Ce qui frappe en premier, c’est que si l’équipe du film connait assurément le milieu de l’escalade (connaissances précises des dates, des lieux, des nœuds, etc…), elle sacrifie le réalisme au romantisme. Alors oui, il y a des invraisemblances (on ne chute jamais d’autant sur une voie ; l’accident avec l’apprenti d’Habu est complètement improbable), une surenchère dans les péripéties (le héros ne se contente pas de gravir un sommet, seul, sans oxygène, en plein hiver : dans la foulée, il franchit des crevasses et survit à des avalanches), mais je pense qu’il faut voir y voir une exagération volontaire, symbolisant le chemin de croix du personnage principal (la longueur démesurée de la corde qu’il a à remonter pour s’en sortir serait en partie symbolique, par exemple).
Je n’ai pas lu le manga (quoique maintenant, j’en ai drôlement envie !), mais on sent que certains passages ont été élagués, certains personnages, simplifiés. Un ou deux raccourcis en deviennent un peu grossiers (comment Habu a-t-il pu perdre la pellicule au début du film ? S’il était si bien caché, quelles étaient les probabilités pour que le journaliste le retrouve ainsi par pur hasard ?)
Aussi, même si trois intrigues s’entremêlent intelligemment pour n’en plus faire qu’une, le récit est simple et balisé. Peut-être un peu trop, parfois (l’accident, le deuil et l’exil radicalisant le personnage, c’est du déjà vu).
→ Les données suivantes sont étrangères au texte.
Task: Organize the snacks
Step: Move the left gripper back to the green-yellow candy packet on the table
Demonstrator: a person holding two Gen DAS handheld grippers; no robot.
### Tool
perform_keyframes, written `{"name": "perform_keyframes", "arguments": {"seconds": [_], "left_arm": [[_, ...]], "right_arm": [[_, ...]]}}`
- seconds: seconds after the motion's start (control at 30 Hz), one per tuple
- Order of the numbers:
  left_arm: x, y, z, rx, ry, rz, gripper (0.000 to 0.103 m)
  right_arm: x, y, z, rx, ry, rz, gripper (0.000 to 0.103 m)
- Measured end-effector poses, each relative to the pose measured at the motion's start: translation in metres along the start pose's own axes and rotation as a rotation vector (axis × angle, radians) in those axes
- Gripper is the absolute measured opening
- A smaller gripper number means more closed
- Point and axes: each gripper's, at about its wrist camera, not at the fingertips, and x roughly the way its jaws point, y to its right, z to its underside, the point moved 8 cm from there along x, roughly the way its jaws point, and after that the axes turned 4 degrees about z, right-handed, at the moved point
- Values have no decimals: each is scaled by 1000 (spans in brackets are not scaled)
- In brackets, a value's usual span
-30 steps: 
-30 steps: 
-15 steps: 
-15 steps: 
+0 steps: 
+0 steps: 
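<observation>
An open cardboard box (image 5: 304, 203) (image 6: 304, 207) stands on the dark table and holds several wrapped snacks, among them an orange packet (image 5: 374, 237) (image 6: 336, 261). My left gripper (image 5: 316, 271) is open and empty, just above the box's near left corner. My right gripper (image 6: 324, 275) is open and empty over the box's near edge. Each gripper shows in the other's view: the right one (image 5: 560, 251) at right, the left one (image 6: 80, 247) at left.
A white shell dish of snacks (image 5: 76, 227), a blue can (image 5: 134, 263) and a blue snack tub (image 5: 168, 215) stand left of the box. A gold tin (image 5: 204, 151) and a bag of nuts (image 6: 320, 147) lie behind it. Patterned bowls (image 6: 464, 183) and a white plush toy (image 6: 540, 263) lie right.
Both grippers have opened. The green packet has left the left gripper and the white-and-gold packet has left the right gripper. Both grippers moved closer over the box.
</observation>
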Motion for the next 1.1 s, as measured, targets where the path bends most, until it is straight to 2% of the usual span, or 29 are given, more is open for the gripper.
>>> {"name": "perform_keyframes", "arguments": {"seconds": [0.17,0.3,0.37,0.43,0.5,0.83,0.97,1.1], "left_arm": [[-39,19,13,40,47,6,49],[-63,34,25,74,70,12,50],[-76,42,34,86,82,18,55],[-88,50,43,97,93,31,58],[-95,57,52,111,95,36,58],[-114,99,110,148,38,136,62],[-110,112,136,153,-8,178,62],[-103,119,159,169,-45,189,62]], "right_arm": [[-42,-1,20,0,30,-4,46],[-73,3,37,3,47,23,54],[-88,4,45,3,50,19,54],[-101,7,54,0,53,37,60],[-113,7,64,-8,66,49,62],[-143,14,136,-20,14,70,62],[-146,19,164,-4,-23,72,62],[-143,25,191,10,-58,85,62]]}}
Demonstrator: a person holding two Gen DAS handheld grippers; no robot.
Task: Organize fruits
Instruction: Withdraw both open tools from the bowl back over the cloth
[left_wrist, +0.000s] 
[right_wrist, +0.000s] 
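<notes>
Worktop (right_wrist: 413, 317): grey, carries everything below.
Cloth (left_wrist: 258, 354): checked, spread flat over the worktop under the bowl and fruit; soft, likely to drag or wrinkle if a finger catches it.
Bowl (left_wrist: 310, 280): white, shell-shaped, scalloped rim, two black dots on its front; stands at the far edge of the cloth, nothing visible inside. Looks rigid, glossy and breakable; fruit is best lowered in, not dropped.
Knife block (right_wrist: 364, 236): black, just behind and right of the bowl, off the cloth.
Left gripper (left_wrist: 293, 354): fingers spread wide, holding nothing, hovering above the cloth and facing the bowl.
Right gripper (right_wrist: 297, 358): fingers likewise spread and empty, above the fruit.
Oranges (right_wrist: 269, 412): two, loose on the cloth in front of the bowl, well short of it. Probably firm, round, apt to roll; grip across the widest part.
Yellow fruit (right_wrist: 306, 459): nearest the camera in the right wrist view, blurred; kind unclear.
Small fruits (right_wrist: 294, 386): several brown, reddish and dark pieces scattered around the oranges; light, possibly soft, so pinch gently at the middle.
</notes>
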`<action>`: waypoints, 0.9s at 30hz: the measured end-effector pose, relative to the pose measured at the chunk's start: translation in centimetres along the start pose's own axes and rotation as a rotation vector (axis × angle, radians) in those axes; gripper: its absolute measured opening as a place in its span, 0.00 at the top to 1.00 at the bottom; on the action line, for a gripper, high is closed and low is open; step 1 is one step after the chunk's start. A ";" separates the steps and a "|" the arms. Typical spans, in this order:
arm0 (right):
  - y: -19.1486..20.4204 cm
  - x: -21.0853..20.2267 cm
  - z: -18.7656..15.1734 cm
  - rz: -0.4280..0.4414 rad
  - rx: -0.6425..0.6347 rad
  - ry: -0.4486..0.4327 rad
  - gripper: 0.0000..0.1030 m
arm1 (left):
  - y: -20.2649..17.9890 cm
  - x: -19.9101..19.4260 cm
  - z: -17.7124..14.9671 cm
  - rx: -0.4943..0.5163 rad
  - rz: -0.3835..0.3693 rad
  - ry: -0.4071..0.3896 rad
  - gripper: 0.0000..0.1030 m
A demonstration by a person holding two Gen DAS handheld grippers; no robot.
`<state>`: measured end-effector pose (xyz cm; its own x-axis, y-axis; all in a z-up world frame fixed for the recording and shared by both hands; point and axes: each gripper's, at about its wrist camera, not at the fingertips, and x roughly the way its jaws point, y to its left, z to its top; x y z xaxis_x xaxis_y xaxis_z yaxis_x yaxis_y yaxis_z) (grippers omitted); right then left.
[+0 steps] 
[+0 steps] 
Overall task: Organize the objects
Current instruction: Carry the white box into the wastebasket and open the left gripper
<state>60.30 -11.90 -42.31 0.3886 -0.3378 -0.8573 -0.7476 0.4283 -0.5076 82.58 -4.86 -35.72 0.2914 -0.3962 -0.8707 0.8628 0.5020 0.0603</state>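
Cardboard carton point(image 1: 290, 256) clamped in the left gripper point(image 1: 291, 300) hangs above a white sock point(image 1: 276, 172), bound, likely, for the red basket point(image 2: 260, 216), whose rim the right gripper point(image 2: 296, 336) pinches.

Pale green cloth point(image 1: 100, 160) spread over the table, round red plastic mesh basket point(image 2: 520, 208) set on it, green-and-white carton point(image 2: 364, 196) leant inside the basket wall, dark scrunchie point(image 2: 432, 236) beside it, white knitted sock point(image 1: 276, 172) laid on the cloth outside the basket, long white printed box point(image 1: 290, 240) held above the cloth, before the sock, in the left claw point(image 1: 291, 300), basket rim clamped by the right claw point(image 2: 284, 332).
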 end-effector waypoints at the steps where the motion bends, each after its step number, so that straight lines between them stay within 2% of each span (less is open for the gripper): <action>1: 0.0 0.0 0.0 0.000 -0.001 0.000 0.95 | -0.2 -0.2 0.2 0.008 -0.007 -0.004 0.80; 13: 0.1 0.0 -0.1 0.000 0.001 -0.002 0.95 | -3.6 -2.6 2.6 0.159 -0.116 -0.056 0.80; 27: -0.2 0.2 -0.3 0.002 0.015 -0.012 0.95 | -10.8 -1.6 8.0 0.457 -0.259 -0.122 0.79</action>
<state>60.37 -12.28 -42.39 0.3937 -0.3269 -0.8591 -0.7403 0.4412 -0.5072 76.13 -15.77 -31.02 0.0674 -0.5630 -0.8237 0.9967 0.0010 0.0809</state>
Mais j’ai trouvé qu’en plus d’être efficace (bonne icônisation du héros : le geste signature des deux doigts, dans une ruelle sombre qui fait toujours son effet ; ampleur de l’accident bien appuyé par le mixage sonore, puis par les apparitions fantomatiques du malheureux) il détourne plutôt bien les clichés du genre (l’habituel rival, le mentor), et traite la question du dépassement de soi avec beaucoup de justesse (en même temps, pour cela, quelle meilleure métaphore que celle de l’alpinisme ?)
Habu m’a paru franchement réussi. On est sur un héros romantique, encore une fois, mais qui évite la caricature. Il est pragmatique, pas insensible ; bourru, pas infréquentable ; ascète, pas inhumain. J’ai bien aimé le fait de le situer socialement, sans en faire des caisses. Et surtout, pas d’amourette vue et revue, mais un amour mâtiné de haine, un amour dévorant et mortifère : la montagne ! Les cahiers du cinéma faisaient un parallèle « capitaine Achab/Habu et Moby Dick/l'Everest », c’est très bien vu !
L’animation et le doublage sont à mon sens tout à fait convaincants, et surtout, le dessin et le sens des perspectives illustrent à merveille la majesté mystique de la montagne. Si l’on ne s’ennuie jamais, le film sait tout aussi bien étirer une scène quand il le faut, que ce soit pour accentuer la violence d’un déchirement (lors de l’accident qui parait ainsi vraiment inextricable ; j’ai d’ailleurs beaucoup apprécié l’ambiguïté du « désolé » d’Habu, juste avant que son élève décide en fait lui-même de trancher la corde) ou pour renforcer le dénuement de l’homme seul face une nature toute-puissante (en particulier lors du dernier tiers, beaucoup plus contemplatif, et dont un des tours de forces est de nous faire faire adopter non pas le point de vue d’Habu, mais celui du journaliste : le héros devient une légende impossible à rattraper !), le tout magnifié par une musique adéquate.
Et la conclusion, franchement, quelle classe ! En fait, Habu est plus qu’un personnage melvillien. « Qui vit de combattre un ennemi a tout intérêt de le laisser en vie ». Ce n’est pas qu’il meurt en triomphant de la montagne, comme le capitaine Achab tue Moby Dick, puis se fait entraîner dans les abysses malgré sa volonté : une fois arrivé au faîte de son existence, il ne peut plus que se suicider. C’est la seule manière de poursuivre encore la montée, pour ne jamais redescendre.